Considering that income taxes are very low now compared to historically...

And property tax and sales tax can be controlled... again perhaps the mcmansion isn't right for a 70k salary.

The middle 20% make 13% of income and pay 9% of taxes...
 
engprodigy said:
All the "poor middle class stuff" in the media of late is pretty ridiculous if you actually look at the numbers:

The middle 20% average 60k in income.

As a group they receive 13% of all income and pay 9% of all taxes.

It truly is an absurd practice to compare the top 1% to the middle 20%, or the middle 50%, or even the top 25%...

Why would you compare outliers to those within 1 std deviation?

I really want to know how the middle class is getting squeezed...

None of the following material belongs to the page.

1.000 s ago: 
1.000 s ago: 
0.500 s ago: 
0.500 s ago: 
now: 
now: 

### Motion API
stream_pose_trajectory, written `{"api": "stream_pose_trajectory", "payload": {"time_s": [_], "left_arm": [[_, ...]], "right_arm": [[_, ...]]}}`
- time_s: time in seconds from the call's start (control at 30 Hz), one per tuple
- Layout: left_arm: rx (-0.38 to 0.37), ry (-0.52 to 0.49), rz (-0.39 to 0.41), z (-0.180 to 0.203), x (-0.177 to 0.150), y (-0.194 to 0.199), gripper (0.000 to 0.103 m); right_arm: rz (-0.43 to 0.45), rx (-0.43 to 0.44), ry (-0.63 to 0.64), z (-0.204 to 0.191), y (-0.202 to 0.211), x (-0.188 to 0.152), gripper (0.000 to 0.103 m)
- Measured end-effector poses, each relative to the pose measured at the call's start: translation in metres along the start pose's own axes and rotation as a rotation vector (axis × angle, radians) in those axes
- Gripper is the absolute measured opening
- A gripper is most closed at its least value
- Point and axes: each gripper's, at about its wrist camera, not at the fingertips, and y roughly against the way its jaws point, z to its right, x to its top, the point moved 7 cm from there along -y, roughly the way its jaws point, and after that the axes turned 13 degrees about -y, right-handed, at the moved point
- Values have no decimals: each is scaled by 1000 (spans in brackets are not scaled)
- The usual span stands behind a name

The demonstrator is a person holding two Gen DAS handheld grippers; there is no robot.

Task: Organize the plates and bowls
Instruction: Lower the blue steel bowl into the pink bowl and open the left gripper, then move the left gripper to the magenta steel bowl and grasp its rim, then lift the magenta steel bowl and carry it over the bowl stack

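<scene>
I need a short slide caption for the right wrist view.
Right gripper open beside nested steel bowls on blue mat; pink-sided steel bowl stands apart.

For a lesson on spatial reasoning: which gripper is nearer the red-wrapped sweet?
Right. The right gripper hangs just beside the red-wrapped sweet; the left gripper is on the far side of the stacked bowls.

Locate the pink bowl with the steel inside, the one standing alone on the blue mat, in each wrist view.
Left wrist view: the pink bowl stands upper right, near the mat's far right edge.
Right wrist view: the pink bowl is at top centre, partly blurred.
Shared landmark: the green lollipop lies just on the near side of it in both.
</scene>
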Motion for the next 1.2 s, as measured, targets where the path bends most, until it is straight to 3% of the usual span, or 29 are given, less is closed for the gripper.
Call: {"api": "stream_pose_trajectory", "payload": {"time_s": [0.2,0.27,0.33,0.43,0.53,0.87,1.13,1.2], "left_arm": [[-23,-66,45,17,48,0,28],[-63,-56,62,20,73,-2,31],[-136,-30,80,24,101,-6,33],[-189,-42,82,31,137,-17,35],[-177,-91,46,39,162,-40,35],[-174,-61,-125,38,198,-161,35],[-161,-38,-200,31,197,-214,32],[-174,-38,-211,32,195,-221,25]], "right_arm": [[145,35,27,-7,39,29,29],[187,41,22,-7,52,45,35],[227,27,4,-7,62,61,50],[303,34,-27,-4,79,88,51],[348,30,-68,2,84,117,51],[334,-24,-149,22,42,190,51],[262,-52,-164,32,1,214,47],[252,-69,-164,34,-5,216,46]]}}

Now I'm not a blame it on the rich or the middle class is getting abused type person, but average taxpayer income adjusted for inflation is $33,000 unchanged from 1988. We do know government reported inflation and real life inflation are a little different. As previous poster said, educational, housing, medical costs have went up higher than that reported rate for years. Throw in the "new" middle class bills that weren't around in the 80's such as Internet, computers, and cell phones the squeeze is there on the monthly budget.
 
As previous poster said, educational, housing, medical costs have went up higher than that reported rate for years.
An interesting point. What's likely causing the excess inflation in these areas you cite?
Higher education: More than $100 billion in federal (or federally backed) student loans each year. That's ten times the amount of private loans. Pumping in government money drives up the price of products and services.
Housing: Fannie and Freddie: Need we say more? Pumping in government money drives up the price of products and services.
Medical costs: 45% of all spending on health care comes from the government. Pumping in government money drives up the price of products and services.

So, maybe we can reduce some of the major causes of inflation by the same method we will reduce the tax "bite"--by reducing government expenditures.
 
Absolutely samclem.

You would be hard pressed to find an example of a government interfering and making things better.

A comparison of the middle 20% from 50 years ago to now would probably open some eyes. There is a very weird perception (mostly being contrived by those with an agenda) that the middle class is getting boned today when in reality the comfort level is probably much higher...

There are plenty of people with an agenda that would love nothing more than to somehow convince as many people as possible that they "deserve" more and that the rich are taking it away from them.

I really am curious I guess...

If you are someone that believes the wealth inequality is getting out of hand, what SHOULD the distribution be?